Start of Listed entries

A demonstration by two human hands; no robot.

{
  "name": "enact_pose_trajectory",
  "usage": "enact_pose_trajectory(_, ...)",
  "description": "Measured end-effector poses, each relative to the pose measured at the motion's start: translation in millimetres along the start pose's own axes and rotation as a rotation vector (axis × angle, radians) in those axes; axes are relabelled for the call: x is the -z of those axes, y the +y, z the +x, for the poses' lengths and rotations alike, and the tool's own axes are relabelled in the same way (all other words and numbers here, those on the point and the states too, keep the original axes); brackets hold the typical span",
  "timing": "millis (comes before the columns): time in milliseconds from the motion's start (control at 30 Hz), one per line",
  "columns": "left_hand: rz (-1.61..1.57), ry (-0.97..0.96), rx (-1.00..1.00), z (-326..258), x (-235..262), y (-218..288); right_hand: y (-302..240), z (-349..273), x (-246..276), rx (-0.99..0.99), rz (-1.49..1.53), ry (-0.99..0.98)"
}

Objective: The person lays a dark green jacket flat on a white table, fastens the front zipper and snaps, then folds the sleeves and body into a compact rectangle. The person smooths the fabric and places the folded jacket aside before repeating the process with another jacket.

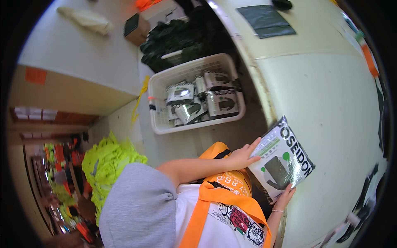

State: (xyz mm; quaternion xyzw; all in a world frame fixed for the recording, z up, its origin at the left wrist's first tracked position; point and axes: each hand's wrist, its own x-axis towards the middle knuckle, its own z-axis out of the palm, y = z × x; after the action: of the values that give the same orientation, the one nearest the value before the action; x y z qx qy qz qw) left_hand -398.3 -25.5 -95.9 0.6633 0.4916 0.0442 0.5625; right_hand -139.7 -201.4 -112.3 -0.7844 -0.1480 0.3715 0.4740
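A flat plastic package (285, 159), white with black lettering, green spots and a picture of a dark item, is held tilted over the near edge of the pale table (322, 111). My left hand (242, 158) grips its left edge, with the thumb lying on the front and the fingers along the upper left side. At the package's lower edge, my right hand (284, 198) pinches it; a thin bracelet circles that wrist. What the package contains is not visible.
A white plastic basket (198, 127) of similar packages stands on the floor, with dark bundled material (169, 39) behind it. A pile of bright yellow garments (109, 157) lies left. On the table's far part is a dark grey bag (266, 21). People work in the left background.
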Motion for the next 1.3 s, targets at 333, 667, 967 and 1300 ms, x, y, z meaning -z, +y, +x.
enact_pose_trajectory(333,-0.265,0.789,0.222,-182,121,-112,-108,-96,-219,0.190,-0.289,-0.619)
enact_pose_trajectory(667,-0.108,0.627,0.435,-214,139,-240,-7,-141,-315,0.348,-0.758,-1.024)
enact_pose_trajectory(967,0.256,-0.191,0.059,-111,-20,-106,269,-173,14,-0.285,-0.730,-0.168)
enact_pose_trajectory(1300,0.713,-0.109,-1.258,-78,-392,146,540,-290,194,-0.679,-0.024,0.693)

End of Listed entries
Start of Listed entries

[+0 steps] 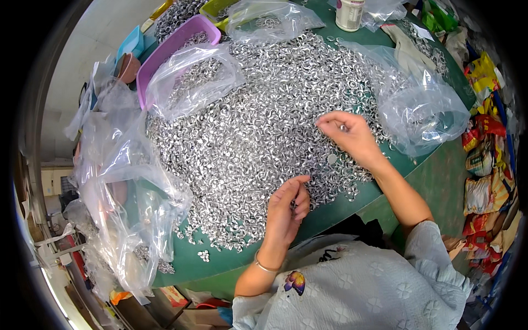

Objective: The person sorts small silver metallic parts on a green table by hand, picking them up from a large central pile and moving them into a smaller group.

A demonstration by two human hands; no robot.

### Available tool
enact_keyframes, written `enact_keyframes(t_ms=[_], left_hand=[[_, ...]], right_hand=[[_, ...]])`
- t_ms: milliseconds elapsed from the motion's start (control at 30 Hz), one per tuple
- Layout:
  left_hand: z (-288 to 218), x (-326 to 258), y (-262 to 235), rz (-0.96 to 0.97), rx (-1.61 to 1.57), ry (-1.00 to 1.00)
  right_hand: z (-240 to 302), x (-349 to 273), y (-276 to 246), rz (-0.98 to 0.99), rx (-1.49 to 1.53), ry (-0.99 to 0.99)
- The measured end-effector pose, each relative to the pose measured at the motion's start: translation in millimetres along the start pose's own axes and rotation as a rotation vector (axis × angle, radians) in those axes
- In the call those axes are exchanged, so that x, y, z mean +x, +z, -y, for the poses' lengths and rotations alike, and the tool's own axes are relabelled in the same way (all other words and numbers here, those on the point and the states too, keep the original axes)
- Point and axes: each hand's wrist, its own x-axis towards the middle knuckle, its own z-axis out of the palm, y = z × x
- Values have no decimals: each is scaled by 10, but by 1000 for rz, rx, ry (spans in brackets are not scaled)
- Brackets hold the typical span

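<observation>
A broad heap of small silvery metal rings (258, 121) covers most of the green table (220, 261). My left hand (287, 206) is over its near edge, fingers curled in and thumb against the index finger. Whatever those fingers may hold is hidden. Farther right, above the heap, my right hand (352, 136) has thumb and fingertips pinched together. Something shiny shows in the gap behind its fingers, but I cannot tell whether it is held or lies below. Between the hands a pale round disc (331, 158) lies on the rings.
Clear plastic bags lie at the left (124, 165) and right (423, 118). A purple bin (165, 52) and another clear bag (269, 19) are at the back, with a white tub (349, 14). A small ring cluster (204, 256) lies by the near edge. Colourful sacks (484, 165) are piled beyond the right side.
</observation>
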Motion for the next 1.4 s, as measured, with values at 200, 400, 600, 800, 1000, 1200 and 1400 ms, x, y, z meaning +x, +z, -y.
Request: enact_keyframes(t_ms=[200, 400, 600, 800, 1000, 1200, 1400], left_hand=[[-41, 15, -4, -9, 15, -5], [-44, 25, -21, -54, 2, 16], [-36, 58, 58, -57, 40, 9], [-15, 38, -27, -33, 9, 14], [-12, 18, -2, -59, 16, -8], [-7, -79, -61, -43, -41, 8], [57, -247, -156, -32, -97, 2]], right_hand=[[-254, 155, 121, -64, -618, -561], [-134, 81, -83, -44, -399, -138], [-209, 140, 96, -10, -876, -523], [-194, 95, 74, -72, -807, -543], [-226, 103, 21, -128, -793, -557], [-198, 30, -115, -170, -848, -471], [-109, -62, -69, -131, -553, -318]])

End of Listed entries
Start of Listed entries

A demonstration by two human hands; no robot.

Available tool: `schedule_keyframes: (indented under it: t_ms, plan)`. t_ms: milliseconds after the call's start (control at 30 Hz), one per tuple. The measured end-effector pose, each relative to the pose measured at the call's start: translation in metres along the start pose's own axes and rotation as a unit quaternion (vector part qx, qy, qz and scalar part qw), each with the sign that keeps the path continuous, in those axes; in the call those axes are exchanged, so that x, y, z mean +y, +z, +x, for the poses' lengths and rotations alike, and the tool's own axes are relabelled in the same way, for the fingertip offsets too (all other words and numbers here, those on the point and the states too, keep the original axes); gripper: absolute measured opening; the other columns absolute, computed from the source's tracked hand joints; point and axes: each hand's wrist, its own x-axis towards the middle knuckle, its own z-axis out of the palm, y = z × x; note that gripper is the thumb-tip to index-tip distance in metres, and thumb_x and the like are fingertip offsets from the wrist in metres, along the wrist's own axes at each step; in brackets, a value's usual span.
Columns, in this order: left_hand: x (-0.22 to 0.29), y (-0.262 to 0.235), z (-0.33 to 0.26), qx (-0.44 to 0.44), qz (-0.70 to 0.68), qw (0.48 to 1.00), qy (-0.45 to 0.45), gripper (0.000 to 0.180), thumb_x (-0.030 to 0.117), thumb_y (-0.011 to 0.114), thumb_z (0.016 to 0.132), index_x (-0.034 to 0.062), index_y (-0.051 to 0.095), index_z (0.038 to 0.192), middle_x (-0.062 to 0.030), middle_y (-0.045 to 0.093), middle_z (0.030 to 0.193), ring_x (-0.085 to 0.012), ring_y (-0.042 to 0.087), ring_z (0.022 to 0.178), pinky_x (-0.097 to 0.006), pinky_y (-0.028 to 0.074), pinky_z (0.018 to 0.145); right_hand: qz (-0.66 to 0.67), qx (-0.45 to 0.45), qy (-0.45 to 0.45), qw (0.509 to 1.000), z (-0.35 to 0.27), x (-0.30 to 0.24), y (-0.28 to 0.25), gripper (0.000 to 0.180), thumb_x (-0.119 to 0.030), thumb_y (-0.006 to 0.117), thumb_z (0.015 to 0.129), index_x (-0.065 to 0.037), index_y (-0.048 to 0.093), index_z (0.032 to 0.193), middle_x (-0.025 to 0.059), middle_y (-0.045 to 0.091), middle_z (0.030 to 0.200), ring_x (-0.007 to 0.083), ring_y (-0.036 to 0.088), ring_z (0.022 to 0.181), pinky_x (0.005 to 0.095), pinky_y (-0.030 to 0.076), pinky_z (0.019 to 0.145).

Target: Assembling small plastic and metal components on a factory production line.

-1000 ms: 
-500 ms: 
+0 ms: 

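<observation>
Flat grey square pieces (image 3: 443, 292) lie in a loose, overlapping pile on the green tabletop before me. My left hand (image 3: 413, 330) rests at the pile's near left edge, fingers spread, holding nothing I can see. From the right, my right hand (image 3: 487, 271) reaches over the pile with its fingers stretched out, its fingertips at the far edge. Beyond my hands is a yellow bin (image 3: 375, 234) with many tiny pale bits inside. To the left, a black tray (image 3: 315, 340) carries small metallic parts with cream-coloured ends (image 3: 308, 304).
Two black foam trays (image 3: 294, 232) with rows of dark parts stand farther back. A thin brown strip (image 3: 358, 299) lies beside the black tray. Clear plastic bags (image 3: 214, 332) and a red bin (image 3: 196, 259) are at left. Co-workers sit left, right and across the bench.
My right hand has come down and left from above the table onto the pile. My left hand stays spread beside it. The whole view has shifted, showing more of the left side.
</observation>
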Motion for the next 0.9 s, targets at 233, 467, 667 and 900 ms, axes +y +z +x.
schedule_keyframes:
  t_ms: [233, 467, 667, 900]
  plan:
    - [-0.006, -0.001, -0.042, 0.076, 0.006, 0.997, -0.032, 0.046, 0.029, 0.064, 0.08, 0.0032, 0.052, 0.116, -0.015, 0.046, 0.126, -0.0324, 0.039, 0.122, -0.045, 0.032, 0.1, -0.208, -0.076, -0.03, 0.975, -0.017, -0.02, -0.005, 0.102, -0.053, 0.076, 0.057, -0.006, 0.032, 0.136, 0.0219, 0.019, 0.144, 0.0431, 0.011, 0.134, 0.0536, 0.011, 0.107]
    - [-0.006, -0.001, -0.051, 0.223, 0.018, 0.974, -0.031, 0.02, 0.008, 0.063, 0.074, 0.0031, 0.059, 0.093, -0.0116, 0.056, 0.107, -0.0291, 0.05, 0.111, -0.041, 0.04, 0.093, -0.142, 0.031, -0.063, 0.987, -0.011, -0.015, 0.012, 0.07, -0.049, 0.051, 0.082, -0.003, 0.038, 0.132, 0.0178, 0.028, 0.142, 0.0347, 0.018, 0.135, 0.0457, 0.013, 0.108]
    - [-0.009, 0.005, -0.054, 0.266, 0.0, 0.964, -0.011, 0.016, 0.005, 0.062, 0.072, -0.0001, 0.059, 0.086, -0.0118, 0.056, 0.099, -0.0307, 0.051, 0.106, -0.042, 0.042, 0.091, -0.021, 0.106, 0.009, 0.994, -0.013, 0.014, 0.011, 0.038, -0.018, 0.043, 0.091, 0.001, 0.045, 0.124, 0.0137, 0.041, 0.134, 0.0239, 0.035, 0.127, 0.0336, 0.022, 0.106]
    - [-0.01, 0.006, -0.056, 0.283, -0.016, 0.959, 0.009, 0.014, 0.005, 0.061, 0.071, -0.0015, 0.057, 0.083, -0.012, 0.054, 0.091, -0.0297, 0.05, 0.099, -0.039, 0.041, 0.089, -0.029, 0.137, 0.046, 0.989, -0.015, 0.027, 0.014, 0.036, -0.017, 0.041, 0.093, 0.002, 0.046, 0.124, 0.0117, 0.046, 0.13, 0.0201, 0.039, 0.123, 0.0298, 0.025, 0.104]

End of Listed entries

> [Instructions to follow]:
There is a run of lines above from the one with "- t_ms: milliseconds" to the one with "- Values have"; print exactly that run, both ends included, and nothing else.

> [Result of the task]:
- t_ms: milliseconds elapsed from the motion's start (control at 30 Hz), one per tuple
- Layout:
  left_hand: z (-288 to 218), x (-326 to 258), y (-262 to 235), rz (-0.96 to 0.97), rx (-1.61 to 1.57), ry (-1.00 to 1.00)
  right_hand: z (-240 to 302), x (-349 to 273), y (-276 to 246), rz (-0.98 to 0.99), rx (-1.49 to 1.53), ry (-0.99 to 0.99)
- The measured end-effector pose, each relative to the pose measured at the motion's start: translation in millimetres along the start pose's own axes and rotation as a rotation vector (axis × angle, radians) in those axes
- In the call those axes are exchanged, so that x, y, z mean +x, +z, -y, for the poses' lengths and rotations alike, and the tool's own axes are relabelled in the same way (all other words and numbers here, those on the point and the states too, keep the original axes)
- Point and axes: each hand's wrist, its own x-axis towards the middle knuckle, its own z-axis out of the palm, y = z × x
- Values have no decimals: each is scaled by 10, but by 1000 for rz, rx, ry (spans in brackets are not scaled)

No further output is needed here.